Dataset records: Begin
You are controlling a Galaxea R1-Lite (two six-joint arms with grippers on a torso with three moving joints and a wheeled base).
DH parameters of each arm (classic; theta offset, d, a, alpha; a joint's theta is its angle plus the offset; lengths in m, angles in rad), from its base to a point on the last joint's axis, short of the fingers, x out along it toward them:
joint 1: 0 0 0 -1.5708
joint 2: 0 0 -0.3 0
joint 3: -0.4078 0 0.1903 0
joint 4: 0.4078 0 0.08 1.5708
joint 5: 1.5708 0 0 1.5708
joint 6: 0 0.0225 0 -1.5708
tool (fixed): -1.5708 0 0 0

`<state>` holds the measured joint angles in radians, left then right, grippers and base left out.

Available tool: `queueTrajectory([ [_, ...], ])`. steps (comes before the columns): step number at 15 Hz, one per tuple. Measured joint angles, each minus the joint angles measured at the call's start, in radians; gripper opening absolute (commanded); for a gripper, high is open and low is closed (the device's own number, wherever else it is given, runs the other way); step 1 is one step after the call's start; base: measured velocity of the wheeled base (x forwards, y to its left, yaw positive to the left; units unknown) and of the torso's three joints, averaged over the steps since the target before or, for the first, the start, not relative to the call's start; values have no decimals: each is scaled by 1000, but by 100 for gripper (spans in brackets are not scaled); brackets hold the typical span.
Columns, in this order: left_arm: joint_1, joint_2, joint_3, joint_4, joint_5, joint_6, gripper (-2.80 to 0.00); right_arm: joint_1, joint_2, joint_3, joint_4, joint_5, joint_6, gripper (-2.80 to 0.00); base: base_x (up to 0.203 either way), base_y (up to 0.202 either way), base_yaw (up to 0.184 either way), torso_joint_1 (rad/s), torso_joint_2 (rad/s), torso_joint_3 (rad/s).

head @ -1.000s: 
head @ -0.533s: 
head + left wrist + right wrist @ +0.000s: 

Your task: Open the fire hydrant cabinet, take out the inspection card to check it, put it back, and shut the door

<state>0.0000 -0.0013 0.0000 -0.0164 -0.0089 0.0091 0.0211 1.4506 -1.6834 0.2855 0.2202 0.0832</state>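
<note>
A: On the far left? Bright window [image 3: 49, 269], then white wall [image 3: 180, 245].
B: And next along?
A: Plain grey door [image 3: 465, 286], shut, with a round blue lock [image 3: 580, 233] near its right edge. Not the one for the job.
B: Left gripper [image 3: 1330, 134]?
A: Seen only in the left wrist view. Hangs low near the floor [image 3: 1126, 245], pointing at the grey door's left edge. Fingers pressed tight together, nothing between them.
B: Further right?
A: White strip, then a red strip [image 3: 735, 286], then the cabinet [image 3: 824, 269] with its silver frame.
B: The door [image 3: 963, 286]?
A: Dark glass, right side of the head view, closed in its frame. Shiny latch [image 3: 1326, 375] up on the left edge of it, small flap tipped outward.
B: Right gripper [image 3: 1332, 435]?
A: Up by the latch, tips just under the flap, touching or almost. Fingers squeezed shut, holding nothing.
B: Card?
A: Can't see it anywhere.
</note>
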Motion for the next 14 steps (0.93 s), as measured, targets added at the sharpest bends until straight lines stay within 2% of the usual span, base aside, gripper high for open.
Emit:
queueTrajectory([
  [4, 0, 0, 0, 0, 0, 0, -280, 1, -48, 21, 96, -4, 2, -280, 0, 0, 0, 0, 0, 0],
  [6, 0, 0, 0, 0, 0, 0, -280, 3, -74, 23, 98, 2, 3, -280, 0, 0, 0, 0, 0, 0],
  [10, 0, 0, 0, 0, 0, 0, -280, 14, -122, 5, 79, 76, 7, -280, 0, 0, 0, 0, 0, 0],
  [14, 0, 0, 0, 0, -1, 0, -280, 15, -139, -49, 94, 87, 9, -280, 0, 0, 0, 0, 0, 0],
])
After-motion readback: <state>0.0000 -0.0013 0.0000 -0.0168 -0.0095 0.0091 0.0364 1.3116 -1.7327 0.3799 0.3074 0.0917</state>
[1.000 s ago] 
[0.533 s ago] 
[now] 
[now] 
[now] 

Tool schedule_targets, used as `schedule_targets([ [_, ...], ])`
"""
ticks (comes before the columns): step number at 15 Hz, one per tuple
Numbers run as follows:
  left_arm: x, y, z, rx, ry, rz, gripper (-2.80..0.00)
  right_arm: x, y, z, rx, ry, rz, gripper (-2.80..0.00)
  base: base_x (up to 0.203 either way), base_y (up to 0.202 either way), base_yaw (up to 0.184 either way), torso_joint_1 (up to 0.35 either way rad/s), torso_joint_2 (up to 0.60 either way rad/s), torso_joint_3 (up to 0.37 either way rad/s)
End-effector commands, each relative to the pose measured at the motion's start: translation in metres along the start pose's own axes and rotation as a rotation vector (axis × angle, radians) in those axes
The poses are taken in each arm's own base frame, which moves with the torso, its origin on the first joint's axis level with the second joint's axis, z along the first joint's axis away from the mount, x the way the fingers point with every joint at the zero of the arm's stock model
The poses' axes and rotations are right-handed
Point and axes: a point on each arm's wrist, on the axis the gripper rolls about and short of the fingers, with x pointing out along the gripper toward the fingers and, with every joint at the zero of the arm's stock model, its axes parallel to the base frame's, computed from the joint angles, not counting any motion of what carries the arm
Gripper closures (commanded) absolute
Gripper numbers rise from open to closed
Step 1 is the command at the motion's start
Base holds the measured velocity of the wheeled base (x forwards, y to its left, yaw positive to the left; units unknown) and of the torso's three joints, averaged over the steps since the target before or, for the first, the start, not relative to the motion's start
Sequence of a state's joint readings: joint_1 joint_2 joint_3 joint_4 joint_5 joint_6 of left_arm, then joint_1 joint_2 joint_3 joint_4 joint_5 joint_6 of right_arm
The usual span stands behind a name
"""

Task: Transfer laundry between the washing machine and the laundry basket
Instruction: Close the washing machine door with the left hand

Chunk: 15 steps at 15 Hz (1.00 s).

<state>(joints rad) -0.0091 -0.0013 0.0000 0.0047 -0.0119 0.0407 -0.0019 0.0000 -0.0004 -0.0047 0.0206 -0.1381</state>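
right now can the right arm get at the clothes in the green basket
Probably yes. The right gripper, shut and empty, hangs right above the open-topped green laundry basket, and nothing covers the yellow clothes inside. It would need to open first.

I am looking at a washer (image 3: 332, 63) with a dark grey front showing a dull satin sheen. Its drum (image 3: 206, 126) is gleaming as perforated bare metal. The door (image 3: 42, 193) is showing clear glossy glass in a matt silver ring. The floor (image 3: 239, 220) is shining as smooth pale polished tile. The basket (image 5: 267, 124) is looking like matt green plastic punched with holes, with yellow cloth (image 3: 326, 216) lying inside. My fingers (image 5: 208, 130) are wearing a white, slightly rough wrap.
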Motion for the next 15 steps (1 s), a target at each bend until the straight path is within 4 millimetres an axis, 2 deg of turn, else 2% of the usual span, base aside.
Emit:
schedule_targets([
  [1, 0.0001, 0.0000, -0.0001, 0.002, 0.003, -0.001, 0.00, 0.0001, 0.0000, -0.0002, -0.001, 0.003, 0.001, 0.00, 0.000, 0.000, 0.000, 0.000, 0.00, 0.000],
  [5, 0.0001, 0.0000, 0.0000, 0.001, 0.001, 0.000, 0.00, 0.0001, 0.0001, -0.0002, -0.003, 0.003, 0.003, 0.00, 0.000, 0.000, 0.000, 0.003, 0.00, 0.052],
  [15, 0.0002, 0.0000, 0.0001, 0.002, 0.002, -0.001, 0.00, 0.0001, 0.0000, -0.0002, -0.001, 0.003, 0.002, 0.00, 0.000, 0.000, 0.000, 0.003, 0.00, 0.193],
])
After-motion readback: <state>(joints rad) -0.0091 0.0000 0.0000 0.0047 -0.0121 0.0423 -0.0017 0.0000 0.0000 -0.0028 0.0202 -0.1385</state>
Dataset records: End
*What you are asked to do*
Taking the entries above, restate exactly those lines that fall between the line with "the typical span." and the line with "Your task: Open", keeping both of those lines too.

*Exercise result*
Available tool: `queueTrajectory([ [_, ...], ])`. steps (comes before the columns): step number at 15 Hz, one per tuple. Measured joint angles, each minus the joint angles measured at the call's start, in radians; gripper opening absolute (commanded); for a gripper, high is open and low is closed (the device's own number, wherever else it is given, runs the other way); step 1 is one step after the call's start; base: measured velocity of the wheeled base (x forwards, y to its left, yaw positive to the left; units unknown) and of the torso's three joints, averaged over the steps since the target before or, for the first, the start, not relative to the call's start; values have no decimals: each is scaled by 1000, but by 100 for gripper (spans in brackets are not scaled); brackets hold the typical span.
Columns, in this order: left_arm: joint_1, joint_2, joint_3, joint_4, joint_5, joint_6, gripper (-2.80 to 0.00); right_arm: joint_1, joint_2, joint_3, joint_4, joint_5, joint_6, gripper (-2.80 to 0.00); base: base_x (up to 0.203 either way), base_y (up to 0.202 either way), base_yaw (up to 0.184 either way), torso_joint_1 (rad/s), torso_joint_2 (rad/s), torso_joint_3 (rad/s).

head @ -1.000s: 
head @ -0.533s: 
head + left wrist + right wrist @ +0.000s: 

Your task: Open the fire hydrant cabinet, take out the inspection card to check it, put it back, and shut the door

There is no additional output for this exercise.